● **EXERCISE PROMPT**: Select all lines in the records that include "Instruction".

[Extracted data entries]
__________________________________________________
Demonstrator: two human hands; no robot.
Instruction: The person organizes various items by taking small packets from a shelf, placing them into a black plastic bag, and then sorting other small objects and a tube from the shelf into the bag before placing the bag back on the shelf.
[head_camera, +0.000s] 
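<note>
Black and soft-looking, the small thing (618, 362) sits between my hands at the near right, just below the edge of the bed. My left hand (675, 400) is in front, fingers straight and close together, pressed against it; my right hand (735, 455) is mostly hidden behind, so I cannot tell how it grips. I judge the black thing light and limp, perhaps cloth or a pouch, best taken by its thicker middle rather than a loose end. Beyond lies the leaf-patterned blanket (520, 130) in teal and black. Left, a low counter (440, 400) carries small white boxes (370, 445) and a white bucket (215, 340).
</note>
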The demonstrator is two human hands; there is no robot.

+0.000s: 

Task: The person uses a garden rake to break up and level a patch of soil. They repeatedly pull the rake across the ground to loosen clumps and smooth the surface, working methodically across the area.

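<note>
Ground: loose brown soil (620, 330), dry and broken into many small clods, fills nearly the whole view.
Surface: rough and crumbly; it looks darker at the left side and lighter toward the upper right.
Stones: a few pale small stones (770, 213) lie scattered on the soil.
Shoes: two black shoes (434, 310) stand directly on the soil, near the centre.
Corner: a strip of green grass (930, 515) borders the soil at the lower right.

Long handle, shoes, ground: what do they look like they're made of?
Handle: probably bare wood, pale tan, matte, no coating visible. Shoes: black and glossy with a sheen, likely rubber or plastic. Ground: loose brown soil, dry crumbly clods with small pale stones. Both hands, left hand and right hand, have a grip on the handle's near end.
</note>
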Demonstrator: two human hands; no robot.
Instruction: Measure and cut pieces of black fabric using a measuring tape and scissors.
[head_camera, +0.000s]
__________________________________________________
● **PROBLEM SOLUTION**:
Instruction: The person organizes various items by taking small packets from a shelf, placing them into a black plastic bag, and then sorting other small objects and a tube from the shelf into the bag before placing the bag back on the shelf.
Instruction: Measure and cut pieces of black fabric using a measuring tape and scissors.

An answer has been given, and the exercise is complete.